Zhara menarik tengkuk Zhorif dengan mendadak, menempelkan bibir mereka secara paksa agar pria itu tidak lagi bisa berkata apa-apa. Zhara sangat malu dengan situasi ini. Ia tidak ingin mengakuinya. Ia tidak ingin Zhorif tahu yang sesungguhnya. Namun, apa yang tengah dilakukan olehnya saat ini? Mencium Zhorif? Ah, dia pasti sudah gila!

Zhorif yang baru saja menikmati lumatan mereka harus mendesah kecewa kembali ketika Zhara mendorong dadanya menjauh. Wanita itu menatap Zhorif dengan pipi semerah kepiting rebus. "A-aku khilaf," cicitnya.

Zhorif benci alasan itu. Alasan yang jika siapapun mendengarnya pasti akan langsung tahu bahwa itu tidak masuk akal.
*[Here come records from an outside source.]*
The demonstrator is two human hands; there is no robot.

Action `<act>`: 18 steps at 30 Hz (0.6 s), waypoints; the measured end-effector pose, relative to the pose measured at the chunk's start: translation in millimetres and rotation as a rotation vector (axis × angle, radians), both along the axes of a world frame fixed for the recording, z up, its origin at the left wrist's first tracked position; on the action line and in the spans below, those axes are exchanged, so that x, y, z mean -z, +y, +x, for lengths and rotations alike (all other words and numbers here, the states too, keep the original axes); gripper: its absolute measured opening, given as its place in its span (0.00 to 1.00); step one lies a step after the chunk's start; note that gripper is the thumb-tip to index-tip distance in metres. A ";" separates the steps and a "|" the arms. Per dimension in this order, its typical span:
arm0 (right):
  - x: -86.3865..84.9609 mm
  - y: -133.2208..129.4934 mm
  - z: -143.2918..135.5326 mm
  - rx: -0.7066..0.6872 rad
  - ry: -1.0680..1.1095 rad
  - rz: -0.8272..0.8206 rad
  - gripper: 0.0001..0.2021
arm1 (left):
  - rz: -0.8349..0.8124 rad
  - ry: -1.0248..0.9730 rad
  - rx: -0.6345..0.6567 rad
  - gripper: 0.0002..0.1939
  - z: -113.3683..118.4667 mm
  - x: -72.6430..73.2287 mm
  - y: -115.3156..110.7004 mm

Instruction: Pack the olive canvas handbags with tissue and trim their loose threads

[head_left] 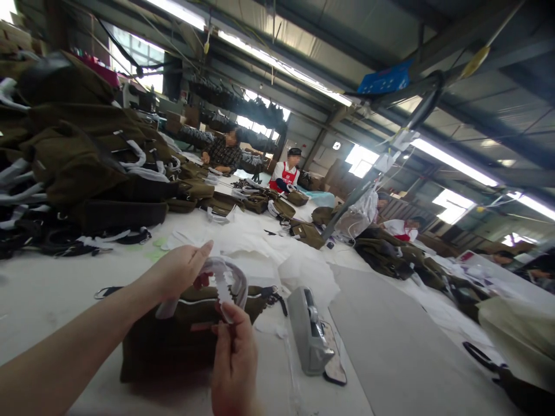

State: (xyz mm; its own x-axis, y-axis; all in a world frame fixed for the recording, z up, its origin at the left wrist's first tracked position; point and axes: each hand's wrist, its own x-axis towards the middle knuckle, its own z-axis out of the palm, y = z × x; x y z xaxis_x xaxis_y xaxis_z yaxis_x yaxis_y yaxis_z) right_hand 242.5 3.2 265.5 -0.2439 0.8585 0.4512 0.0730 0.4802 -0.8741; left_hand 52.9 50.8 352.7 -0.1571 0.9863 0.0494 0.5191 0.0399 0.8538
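A dark olive bag with a zipper along its top stands on the white table in front of me. Its handle is wrapped in pale grey material and arches up between my hands. My left hand is closed at the left side of the handle, above the bag. My right hand pinches the lower end of a white jagged-edged strip, close to the bag's front. A small reddish-brown tab lies beside the right fingertips.
A grey tape dispenser and a phone lie right of the bag. Olive bags are piled high at the left. White sheets spread beyond. Several people sit farther back.
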 end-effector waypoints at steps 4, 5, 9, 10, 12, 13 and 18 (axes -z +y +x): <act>-15.6 -1.2 3.9 -0.100 -0.070 0.063 0.15 | -0.069 -0.395 0.113 0.27 2.5 -8.8 -0.6; -25.4 1.6 7.5 -0.109 -0.117 0.139 0.14 | -0.085 -0.462 0.102 0.26 3.4 -11.0 -0.8; -76.8 24.2 21.8 0.016 -0.302 0.547 0.11 | -0.098 -0.427 0.125 0.28 10.9 -19.0 -3.5; -89.2 31.8 23.5 0.066 -0.319 0.597 0.10 | -0.076 -0.389 0.159 0.28 13.9 -20.7 -4.8; -108.9 47.3 23.0 0.093 -0.293 0.591 0.08 | -0.040 -0.339 0.219 0.26 20.4 -23.4 -8.2; -115.7 54.6 21.1 0.062 -0.261 0.546 0.06 | -0.039 -0.324 0.243 0.24 23.2 -24.4 -10.1; -124.0 78.2 5.6 -0.073 -0.124 0.311 0.03 | -0.112 -0.195 0.353 0.17 25.2 -30.7 -20.0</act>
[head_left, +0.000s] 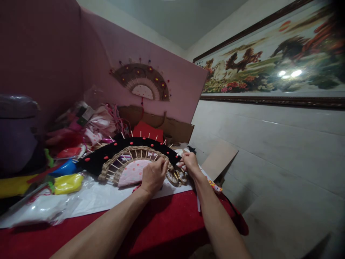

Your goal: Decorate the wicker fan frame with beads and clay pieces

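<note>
A half-round fan (133, 169) of black cloth, woven cord, pale sticks and a pink dotted centre lies on white paper (99, 198). Red dots sit along its black band. My left hand (155, 174) is closed over the fan's lower right part; what its fingers pinch is too small to make out. Close to the band's right end, my right hand (189, 163) has its fingers pressed together near a small white dot, and their hold is unclear. Gold-handled scissors (176, 176) lie between and below the hands.
Yellow packets (68, 183), a blue item (64, 168) and a clear plastic bag (40, 208) are at the left. Behind them are pink materials (101, 120). Another fan (142, 81) hangs on the pink board. Red cloth (161, 219) covers the front; a board (220, 158) leans right.
</note>
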The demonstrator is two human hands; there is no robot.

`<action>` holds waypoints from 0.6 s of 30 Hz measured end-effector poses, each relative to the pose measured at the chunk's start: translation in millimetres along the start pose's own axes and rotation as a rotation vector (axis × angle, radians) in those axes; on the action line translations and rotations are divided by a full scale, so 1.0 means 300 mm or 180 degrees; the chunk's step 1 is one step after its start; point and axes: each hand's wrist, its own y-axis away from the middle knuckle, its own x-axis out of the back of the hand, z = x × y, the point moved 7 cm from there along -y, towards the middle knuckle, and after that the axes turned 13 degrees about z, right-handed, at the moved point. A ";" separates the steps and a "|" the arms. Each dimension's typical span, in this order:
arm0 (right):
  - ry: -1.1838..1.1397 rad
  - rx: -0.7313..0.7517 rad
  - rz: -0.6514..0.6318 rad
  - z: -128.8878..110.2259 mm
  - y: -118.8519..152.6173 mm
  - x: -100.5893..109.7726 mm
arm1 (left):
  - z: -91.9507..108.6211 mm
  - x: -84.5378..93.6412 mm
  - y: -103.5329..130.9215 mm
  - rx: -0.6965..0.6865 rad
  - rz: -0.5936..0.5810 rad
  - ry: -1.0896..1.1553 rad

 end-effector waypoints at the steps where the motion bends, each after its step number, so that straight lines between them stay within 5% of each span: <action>1: -0.0163 -0.0165 0.0078 0.004 0.004 0.002 | -0.001 0.002 -0.001 -0.0006 0.0025 0.0018; 8: -0.1031 -0.0954 -0.0190 -0.019 0.073 -0.025 | 0.009 0.016 -0.001 -0.0036 0.0157 0.0087; 18: -0.1582 -0.1290 -0.0416 -0.025 0.090 -0.048 | 0.048 0.023 0.013 -0.0306 0.0293 0.0183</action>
Satu-satunya keinginan terbesar Zhorif di detik itu adalah menyadarkan Zhara. Oleh karena itu, ia kembali menundukkan wajahnya dan melumat bibir sang istri dengan penuh kelembutan. Ciuman itu berlangsung sangat lama bagai pengganti pelukan hangat atas kerinduan mereka satu sama lain.

Ting-tong!

"Rif, ini Arsen! Buka cepetan, woi!"

Zhara terkejut bukan mainmendengarnya hingga tanpa sadar telah menendang kuat inti sensitif suaminya yang dibalut oleh celana tidur. Zhorif menjatuhkan tubuhnya ke samping dan meringis kesakitan. Namun, Zhara tidak mengacuhkan penderitaan hebatnya. Wanita itu malah sibuk merapikan pakaiannya dan segera melenggang pergi dari kamar itu.